Required action:
Show each line of the data below that has the string "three" in it.

Excerpted data:
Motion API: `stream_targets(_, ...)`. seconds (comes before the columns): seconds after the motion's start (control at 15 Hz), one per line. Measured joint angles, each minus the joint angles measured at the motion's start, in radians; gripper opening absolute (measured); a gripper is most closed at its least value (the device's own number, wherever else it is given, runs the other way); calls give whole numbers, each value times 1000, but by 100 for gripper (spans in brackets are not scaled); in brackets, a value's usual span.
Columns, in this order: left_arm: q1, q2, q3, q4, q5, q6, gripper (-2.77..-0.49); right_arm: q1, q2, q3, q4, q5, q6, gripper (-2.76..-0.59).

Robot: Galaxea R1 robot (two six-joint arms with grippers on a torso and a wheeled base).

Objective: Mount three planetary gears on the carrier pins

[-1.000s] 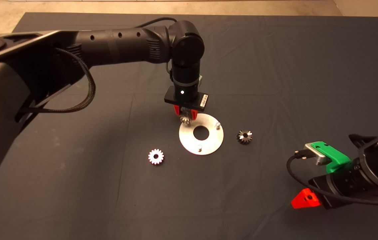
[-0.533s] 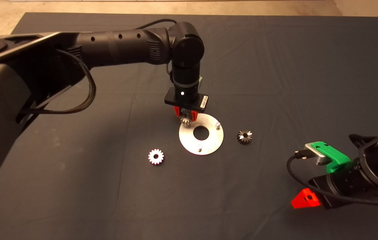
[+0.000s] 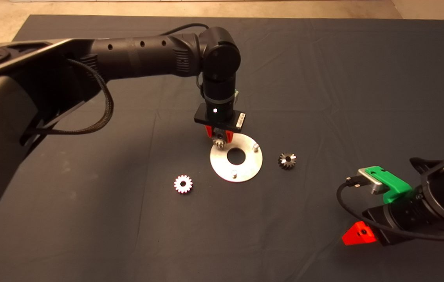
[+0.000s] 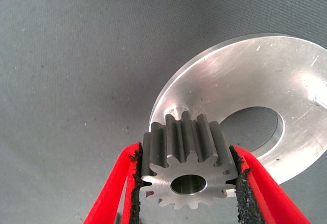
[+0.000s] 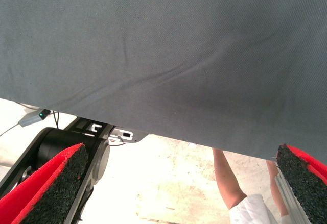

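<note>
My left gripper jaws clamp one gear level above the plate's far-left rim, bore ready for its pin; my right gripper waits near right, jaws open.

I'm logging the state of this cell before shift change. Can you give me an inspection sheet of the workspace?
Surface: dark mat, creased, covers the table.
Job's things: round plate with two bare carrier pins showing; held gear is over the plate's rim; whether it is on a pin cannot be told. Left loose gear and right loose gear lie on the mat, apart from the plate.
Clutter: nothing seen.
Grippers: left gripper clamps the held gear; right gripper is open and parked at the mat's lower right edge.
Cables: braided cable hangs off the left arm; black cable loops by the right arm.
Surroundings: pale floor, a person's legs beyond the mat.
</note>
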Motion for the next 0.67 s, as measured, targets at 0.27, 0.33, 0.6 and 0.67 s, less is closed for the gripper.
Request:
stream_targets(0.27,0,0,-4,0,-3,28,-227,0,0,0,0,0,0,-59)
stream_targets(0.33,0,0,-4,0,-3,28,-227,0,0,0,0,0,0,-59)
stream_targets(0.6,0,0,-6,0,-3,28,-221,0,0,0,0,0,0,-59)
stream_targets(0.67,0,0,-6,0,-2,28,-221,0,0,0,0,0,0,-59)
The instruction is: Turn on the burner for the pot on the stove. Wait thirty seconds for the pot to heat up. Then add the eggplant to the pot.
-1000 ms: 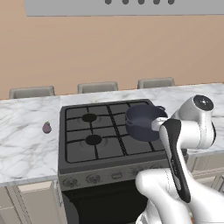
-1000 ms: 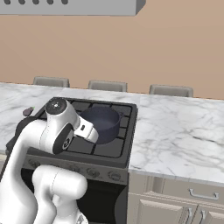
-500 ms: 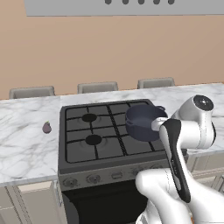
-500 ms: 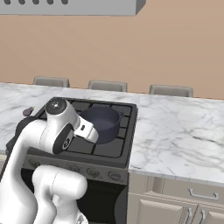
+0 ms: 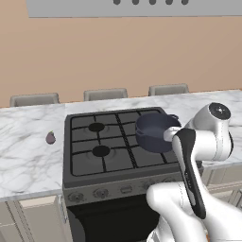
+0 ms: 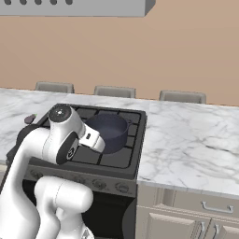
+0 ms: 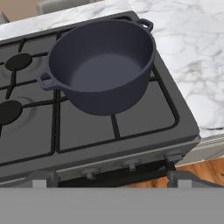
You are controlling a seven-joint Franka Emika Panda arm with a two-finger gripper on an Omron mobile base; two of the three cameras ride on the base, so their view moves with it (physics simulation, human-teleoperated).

Response to this exercise:
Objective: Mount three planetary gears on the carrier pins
You are controlling a seven-joint Franka Emika Panda arm with a two-finger gripper on an Omron mobile base; two of the three cameras ride on the base, so their view moves with it (physics simulation, human-teleoperated).

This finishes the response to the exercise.